WORK TO BE COMPLETED – Look below for lines that hold the string "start" and copy each one.

[Data entries]

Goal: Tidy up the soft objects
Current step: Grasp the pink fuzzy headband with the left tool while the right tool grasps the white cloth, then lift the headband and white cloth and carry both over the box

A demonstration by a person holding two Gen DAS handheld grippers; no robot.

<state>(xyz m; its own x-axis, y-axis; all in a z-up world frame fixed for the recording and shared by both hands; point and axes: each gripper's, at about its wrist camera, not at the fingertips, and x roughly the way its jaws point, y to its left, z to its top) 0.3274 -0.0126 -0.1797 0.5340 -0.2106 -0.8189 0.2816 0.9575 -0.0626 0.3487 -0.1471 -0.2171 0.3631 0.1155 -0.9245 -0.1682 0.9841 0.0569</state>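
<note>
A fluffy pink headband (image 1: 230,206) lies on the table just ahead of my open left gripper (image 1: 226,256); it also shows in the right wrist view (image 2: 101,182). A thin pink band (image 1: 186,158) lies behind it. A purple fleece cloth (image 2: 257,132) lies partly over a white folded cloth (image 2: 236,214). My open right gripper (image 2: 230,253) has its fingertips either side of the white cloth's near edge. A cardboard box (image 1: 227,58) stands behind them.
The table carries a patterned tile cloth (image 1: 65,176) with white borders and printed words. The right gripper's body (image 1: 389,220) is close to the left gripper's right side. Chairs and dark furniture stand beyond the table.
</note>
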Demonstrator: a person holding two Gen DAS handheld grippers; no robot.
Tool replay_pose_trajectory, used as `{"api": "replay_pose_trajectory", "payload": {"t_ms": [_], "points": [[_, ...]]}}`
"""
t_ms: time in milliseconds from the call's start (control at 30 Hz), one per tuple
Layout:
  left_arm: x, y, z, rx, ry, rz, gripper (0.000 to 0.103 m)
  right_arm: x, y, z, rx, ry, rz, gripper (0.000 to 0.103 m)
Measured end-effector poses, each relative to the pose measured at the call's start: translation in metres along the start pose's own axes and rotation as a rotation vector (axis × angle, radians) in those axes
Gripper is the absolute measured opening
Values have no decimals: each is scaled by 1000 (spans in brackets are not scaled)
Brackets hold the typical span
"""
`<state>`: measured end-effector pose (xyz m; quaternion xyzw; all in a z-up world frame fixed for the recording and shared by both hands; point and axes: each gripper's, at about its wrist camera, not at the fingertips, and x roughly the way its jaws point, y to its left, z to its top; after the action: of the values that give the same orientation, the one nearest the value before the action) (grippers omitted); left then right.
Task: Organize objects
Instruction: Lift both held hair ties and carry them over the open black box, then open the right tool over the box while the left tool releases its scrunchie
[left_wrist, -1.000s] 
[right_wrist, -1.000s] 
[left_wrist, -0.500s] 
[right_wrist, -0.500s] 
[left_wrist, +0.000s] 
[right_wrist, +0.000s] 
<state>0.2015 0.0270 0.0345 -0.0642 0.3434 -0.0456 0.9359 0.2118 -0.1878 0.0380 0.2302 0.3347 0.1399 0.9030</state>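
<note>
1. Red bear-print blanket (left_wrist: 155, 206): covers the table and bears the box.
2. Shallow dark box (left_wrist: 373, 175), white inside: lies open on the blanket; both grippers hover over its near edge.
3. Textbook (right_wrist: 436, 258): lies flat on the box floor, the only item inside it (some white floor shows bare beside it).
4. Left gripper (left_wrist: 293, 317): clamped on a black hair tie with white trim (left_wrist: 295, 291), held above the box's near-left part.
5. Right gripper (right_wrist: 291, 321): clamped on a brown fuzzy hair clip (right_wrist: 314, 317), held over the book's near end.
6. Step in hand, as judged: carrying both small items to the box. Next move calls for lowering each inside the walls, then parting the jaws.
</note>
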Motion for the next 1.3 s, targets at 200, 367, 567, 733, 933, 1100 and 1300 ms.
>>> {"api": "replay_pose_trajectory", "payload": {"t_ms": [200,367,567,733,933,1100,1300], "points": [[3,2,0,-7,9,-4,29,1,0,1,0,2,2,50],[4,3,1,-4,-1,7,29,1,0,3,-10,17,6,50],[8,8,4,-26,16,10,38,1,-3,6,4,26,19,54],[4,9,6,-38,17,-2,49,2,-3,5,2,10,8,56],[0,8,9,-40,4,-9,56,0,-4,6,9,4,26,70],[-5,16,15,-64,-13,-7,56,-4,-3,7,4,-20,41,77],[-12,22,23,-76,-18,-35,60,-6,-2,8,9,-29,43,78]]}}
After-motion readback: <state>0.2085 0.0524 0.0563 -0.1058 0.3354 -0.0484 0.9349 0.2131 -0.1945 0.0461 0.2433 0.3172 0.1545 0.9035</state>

ANSWER AREA –
t_ms: time in milliseconds from the call's start (control at 30 Hz), one per tuple
Measured end-effector poses, each relative to the pose measured at the call's start: translation in metres along the start pose's own axes and rotation as a rotation vector (axis × angle, radians) in those axes

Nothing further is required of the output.